From a hardware point of view there are a number of things that a combined CPU-GPU system must have in order to act as a heterogeneous compute layer. These are neatly summarized by Joel Hruska writing for ExtremeTech:
The CPU and GPU must share a common set of page table entries, they must allow both CPU and GPU to page fault (and use the same address space), the system must be able to queue commands for execution on the GPU without requiring the OS kernel to perform the task, the GPU must be capable of switching tasks independently, and both devices must be capable of addressing the same coherent block of memory.
There is also a software problem. GPUs vary, so you need some common way of addressing them. To deal with this, the HSA Foundation is working on a new intermediate language called HSAIL. In some ways HSAIL is conceptually similar to Java's bytecode or .NET's Intermediate Language; it allows you to write code in your language of choice (C++, Java and other languages) and have that code compiled to target HSAIL and run on whatever GPU is available in the system.
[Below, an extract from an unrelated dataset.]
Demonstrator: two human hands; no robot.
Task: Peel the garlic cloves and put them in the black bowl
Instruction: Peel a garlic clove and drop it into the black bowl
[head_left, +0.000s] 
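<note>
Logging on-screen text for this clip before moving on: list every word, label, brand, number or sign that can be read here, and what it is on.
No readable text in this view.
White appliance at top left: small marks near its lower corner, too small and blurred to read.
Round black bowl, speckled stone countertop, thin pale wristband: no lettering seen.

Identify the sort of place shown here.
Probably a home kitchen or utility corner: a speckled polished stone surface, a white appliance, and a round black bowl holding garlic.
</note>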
As with Java there is likely to be a small performance overhead for using an intermediate language, but there are some major advantages. Gary Frost, a Software Fellow at AMD who is working on Sumatra and related technology, told InfoQ
By designing the JVM to generate HSAIL rather than vendor specific GPU ISA, the JVM compiler can concentrate on creating solid, portable HSAIL code. The vendor supplied ‘finalizer’ (the name used by HSA foundation for software which turns HSAIL into device specific ISA) can then happily apply ISA specific optimization techniques for the given target device at runtime. This approach also allows us to decouple the deployment cycle between the JVM and the device & finalizer. If for example a JVM capable of emitting HSAIL is made available and some time later a new HSA enabled accelerator device and finalizer is released, then the JVM can work with this new device, without requiring a JVM update.
For Java to be able to target HSAIL, the JVM itself needs to be capable of mapping to a graphics card. That part of the problem is being worked on by Oracle, AMD and others through OpenJDK Project Sumatra, illustrated on the right.
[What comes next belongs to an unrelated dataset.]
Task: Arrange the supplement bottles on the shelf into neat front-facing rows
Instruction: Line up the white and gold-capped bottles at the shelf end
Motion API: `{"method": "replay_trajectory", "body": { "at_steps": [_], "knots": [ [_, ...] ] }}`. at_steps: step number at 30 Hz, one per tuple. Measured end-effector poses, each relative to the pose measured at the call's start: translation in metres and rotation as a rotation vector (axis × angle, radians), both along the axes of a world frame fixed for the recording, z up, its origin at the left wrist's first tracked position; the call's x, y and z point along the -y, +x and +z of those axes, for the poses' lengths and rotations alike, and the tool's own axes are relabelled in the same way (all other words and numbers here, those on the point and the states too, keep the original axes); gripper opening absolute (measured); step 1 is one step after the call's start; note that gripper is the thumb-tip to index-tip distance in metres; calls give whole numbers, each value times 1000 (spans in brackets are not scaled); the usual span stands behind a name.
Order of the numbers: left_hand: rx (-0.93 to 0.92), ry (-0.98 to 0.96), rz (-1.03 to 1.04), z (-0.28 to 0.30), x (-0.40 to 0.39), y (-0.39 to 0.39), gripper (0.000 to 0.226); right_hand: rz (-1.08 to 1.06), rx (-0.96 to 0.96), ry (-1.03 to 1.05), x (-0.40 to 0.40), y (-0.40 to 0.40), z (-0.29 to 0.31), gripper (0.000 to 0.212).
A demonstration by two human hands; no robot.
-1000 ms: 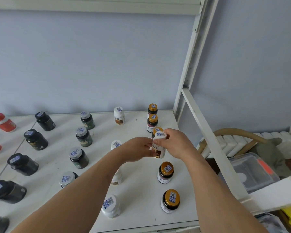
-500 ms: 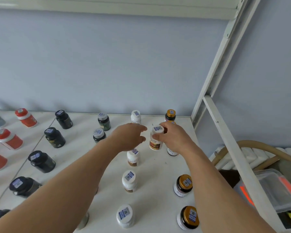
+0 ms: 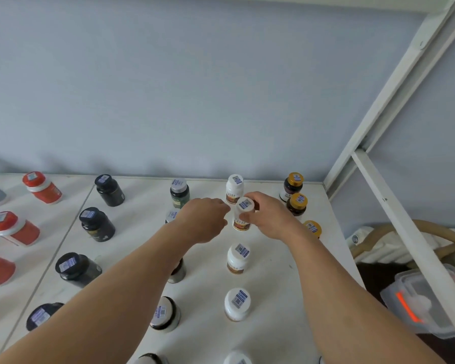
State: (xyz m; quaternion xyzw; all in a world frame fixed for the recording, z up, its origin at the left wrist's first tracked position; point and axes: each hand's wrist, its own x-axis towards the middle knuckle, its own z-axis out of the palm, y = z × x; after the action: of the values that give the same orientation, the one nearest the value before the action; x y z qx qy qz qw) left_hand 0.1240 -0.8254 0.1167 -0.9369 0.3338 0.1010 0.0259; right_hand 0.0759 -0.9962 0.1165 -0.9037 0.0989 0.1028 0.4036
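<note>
A white bottle (image 3: 242,214) is gripped near its cap by the right hand (image 3: 269,215), upright on the shelf (image 3: 271,271). The left hand (image 3: 204,219), loosely curled and holding nothing, is seen just left of it.

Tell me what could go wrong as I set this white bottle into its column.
The right hand holds the white bottle right in front of the rearmost white bottle; pushing it further back could topple that one. The right wrist lies close to a gold-capped bottle and might knock it. The left forearm passes over a partly hidden bottle, which could get clipped.
</note>
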Motion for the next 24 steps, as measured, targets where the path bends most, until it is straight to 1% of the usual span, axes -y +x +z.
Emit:
{"method": "replay_trajectory", "body": {
  "at_steps": [4,12,16,21,24],
  "knots": [
    [-18,9,-10,-8,-3,5,37,5,-29,3,-7,9,-14,53],
    [-28,-17,-26,-15,-2,7,34,-1,-47,26,-11,10,-26,56],
    [23,-80,-28,-8,5,2,33,-6,-29,25,-3,2,-9,63],
    [137,-127,-63,8,20,-7,32,-131,45,-5,32,-23,25,53],
    [120,-156,-81,16,37,-15,32,-189,84,-42,56,-46,35,51]
  ]
}}
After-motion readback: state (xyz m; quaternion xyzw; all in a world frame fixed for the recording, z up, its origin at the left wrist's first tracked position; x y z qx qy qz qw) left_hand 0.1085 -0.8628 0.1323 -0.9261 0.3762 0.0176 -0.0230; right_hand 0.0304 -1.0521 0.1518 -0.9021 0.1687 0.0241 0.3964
Announced last summer, Sumatra makes use of Java 8's lambda functions and new Stream API to enable both CPU and GPU computing. A Sumatra enabled JVM will extend traditional JVM JIT capabilities to include HSAIL as a target. It will also be the first time that the JIT is responsible for generating ISA both for the host (the platform running the JVM) and for another device/accelerator which specializes in data parallel execution.
Java 8’s lambda based stream APIs will have already introduced the need for developers to indicate which parts of the stream can be executed in parallel by adding the stream.parallel() directive into the stream. This is needed for Java 8 to dispatch such workloads across multiple threads.
At runtime, a Sumatra enabled Java Virtual Machine may choose to dispatch these parallel constructs to HSA enabled devices. The intention is to build on the work done for the new java.util.stream package in Java 8, which uses a fluent style API. Frost told us
That stream.parallel() call is enough for us; it's the same contract. If the user specifies that the stream can be handled in parallel then they are extending a trust to us. They are telling us that it is OK to run in parallel (on the GPU or across multiple CPU threads) and that there is no race condition in the code.
If possible the API will be left unchanged, but those empty parenthesis in the stream.parallel() API could be used to provide further hints, if needed, such as the number of cores (GPU or CPU) you want to use for the operation.
This possibility has been demonstrated by Sumatra forerunner Aparapi, which is a runtime capable of converting Java bytecode to OpenCL. Developers have taken Aparapi and successfully used it with Scala, according to Frost.
Aparapi is being updated to compile to HSAIL. Frost stated that the implementation
...uses lambdas, and will borrow a lot of the APIs that have come in in Java 8. Though of course they won't be the official OpenJDK APIs; we'll recreate them from our own side, to allow people who want to get some of the benefits of HSA from Java on top of Java 8 via Aparapi.
In addition, the HSA Foundation already has a number of tools available on GitHub, including an HSAIL Instruction Set Simulator, and tools for parsing, assembling, and disassembling HSAIL.